Most people think of smartphones as a big touchscreen, and the iPhone was first, being released on June 29 2007, whereas the first Android phone was released over a year later in September 2008.
Mate I own a pre-iphone smart phone. What are you on about?
If you really wanna go back far enough, the first handheld, portable device which had both phone and computer technologies in one package dates as far back as the mid 90s. Touch screen and all. The term smartphone would first be coined in 1995. Heaps of other touch screen devices that could do phone calls, SMS, and had a suite of apps would come out in later years as PalmOS and later Pocket PC/Windows Mobile came to fruition in the late 90s/early 2000s. The iPhone was just iterating off technology and features already being seen in smartphones at the time, just in a sleeker, smoother, simpler manner with a capacitive touch screen rather than the resistive touch screens of most common devices at the time. Heck, the iPhone wasn’t even the first phone with a capacitive touch screen.
Can fictional products be used as prior art against real world patents though? The entire idea of patents is to protect something someone made work in the real world.
“The whole concept of a touchscreen device…” is something that prior fictional examples prove false. They did not come up with the concept, but they did implement a prior concept.
“Nobody thought of it” and “nobody made it before” are two different things. Apple even pretended the second was true when they weren’t even first to market on several of their products.
“The whole concept of a touchscreen device…” is something that prior fictional examples prove false. They did not come up with the concept, but they did implement a prior concept.
But that didn’t come from a patent filing, that was my commentary on how they behaved. Patent filing language is much more precise for this reason.
My understanding is that patents are to protect novel new ideas. If something’s already bean described in fiction, what innovation is protected by the patent?
So, I’d think “it’s a tablet” wouldn’t be patentable because that was described in Star Trek. But, "screen technology blah that makes tablets practical "would be patentable.
My understanding is that patents are to protect novel new ideas. If something’s already bean described in fiction, what innovation is protected by the patent?
The implementation in the real world. Fiction does not tend to go into how these machines work beyond that which is needed for the narrative. You won’t get enough information from such a book or TV show to be able to build something similar yourself, which is usually what you need for a patent.
I’m not saying that devices described by fiction are patentable based on the description in the fiction. But, those descriptions could be used to prove that the ‘invention’ is too obvious to be patentable. Page 7 of this document from the USPTO going over what ‘prior art’ is suggests that fiction can be used as prior art.
Fiction can only be used as prior art when what you see (or read about) is all there is to it, such as rounded corners.
It makes sense for fiction to be used as prior art in something like the rounded corners case, as the prop in question basically was an implementation of that patent in real life.
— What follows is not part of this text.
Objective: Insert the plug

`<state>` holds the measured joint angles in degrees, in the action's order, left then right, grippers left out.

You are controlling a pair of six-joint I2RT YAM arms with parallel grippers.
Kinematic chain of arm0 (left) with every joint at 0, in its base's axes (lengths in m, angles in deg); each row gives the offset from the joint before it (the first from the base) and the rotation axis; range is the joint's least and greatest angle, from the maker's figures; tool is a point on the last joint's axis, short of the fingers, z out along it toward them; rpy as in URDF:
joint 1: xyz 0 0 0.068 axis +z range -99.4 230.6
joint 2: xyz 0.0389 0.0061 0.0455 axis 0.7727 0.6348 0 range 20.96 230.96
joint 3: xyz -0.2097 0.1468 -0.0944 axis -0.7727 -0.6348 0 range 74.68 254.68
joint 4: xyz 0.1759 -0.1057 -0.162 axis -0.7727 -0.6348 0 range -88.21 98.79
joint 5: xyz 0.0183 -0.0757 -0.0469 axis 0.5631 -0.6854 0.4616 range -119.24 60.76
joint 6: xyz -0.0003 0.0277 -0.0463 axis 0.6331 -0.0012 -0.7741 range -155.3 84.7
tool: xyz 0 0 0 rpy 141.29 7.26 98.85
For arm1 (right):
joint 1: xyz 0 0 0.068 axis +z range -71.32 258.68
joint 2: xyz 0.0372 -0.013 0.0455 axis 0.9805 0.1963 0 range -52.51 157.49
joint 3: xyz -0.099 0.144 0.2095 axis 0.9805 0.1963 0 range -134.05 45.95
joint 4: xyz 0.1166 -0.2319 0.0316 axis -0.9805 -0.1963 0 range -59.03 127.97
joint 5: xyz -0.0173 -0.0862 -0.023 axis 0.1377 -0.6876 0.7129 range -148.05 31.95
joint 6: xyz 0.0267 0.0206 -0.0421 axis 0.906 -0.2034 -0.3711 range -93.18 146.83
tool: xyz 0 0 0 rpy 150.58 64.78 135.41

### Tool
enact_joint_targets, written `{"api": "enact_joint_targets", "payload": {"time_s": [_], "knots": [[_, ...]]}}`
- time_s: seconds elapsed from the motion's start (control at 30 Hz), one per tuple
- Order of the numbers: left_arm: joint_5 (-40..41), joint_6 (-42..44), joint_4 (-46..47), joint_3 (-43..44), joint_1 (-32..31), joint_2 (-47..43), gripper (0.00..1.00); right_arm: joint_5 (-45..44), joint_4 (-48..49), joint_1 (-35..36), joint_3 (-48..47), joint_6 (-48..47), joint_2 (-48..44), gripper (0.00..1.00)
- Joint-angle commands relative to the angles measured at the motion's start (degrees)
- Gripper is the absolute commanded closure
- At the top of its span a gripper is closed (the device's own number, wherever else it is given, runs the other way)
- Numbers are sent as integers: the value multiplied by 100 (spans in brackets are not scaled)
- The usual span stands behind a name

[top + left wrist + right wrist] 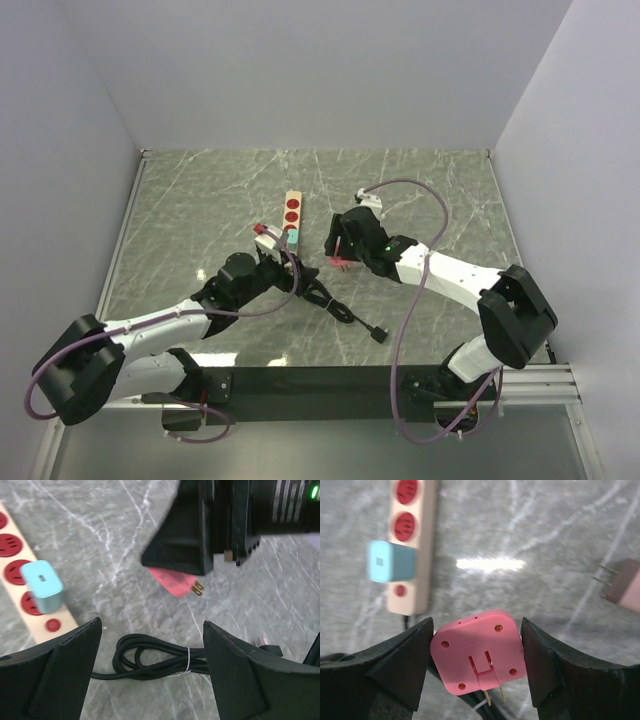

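Between right jaws, pink plug (477,652) clamped, left jaws apart, wrist views show prongs (492,696)

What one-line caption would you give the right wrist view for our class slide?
Right gripper holding a pink plug, near a wooden power strip with a blue adapter plugged in.

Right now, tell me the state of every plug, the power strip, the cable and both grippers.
Pink square plastic plug: gripped, not inserted, prongs bare.
Beige power strip with red sockets: flat, other sockets free.
Light-blue boxy adapter: plugged into the strip.
Black cable: bundled, tied, on the table.
Mauve plug: loose on the table.
Left gripper: open, empty.
Right gripper: shut on the pink plug.
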<state>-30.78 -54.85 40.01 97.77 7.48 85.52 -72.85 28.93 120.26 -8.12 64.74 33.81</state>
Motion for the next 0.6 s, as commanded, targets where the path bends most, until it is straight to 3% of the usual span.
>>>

Even though it isn’t housing any real electronics, the plastic casing itself still exists, and simply putting some electronics inside doesn’t make it a sparkly new invention.
It works less well when there are details in the implementation that aren’t covered in said fiction or hand waved away with The Force or something. The sliding doors in Star Trek would be an example, as although the doors are seen to slide, you can still patent a mechanism that makes this effect possible.
I apologize, I don’t think we’re disagreeing. Fiction can, but often doesn’t, describe something in sufficient detail to be cited as “prior art” during a patent application or dispute. It comes down to how broad the claims are in the patent.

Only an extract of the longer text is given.